WHAT THE EXERCISE ASKS: Look through the material below and return every line that contains "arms".

SUPPLIED DATA:
•••

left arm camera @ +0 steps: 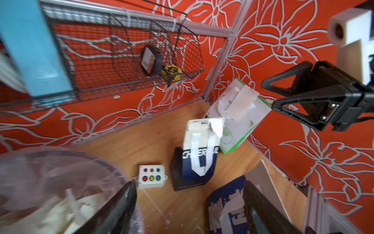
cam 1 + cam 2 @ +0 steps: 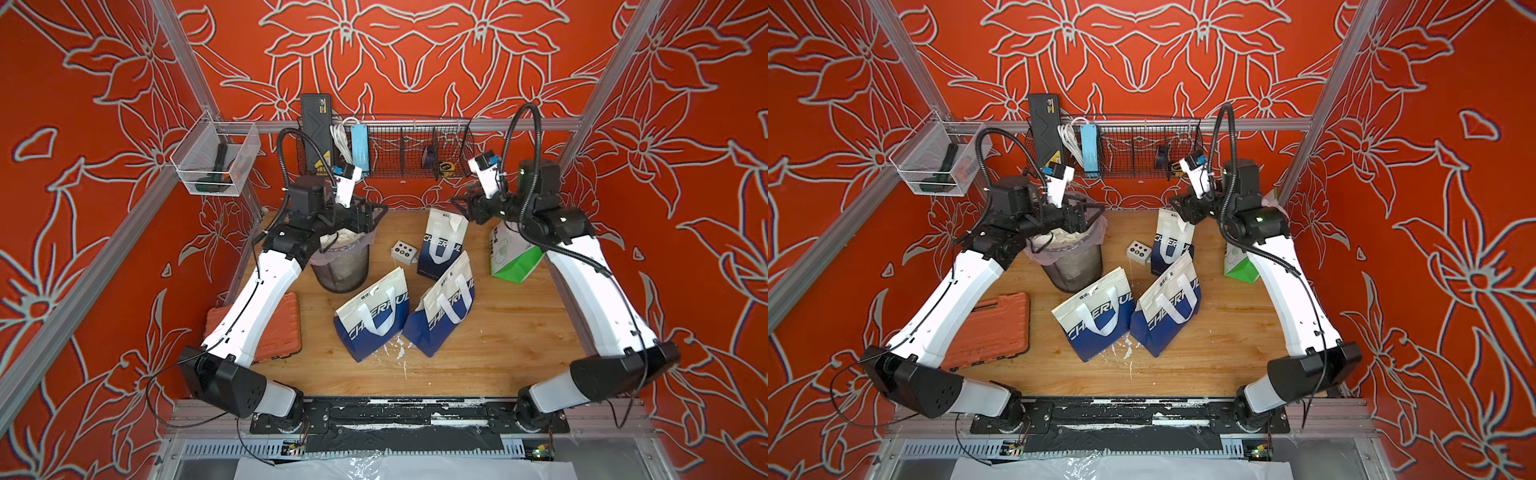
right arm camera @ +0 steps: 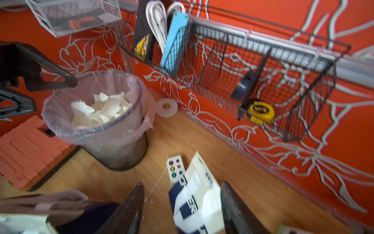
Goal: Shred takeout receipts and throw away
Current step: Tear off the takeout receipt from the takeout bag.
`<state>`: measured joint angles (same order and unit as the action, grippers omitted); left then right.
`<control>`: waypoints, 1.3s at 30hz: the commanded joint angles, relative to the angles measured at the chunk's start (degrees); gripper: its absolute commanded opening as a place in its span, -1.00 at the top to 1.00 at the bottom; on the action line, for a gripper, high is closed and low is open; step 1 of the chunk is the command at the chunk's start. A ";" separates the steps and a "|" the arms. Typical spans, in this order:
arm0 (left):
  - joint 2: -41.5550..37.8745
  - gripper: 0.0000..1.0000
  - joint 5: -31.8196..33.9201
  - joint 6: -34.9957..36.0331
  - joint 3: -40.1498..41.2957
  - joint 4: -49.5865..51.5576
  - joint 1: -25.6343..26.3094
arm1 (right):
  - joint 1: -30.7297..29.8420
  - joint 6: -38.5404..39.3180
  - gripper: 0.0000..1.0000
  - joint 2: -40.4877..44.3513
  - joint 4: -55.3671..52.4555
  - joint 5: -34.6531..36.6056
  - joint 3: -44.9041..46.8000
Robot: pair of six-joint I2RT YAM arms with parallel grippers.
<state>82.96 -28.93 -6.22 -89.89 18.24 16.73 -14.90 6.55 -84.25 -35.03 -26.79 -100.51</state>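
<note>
Currently | left end effector (image 2: 374, 217): jaws apart, empty, above lined mesh waste bin (image 3: 113, 150) | torn receipt pieces (image 3: 101, 108) lie inside bin | right end effector (image 2: 459, 209): jaws apart, empty, above upright CHERRUL bag (image 1: 192, 172) | receipt slip (image 1: 217, 126) at that bag's top | second receipt slip (image 1: 240, 105) on green-and-white bag (image 1: 238, 139)

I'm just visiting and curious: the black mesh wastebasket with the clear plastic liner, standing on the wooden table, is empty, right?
Not empty. The black mesh wastebasket with the clear plastic liner stands on the wooden table, but it holds torn white paper pieces, as the right wrist view shows.
</note>
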 commanded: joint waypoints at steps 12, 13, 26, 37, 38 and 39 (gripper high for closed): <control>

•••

EXERCISE ANSWER:
`<control>`: waypoints, 1.3s at 30hz: the commanded joint angles, relative to the angles measured at the chunk's start (degrees); gripper: its absolute commanded opening as a place in its span, -1.00 at the top to 1.00 at the bottom; on the action line, for a gripper, high is closed and low is open; step 1 of the chunk is the command at the chunk's start. A ";" separates the steps and a "|" the arms. Typical spans, in this order:
Robot: pair of six-joint I2RT YAM arms with parallel grippers.

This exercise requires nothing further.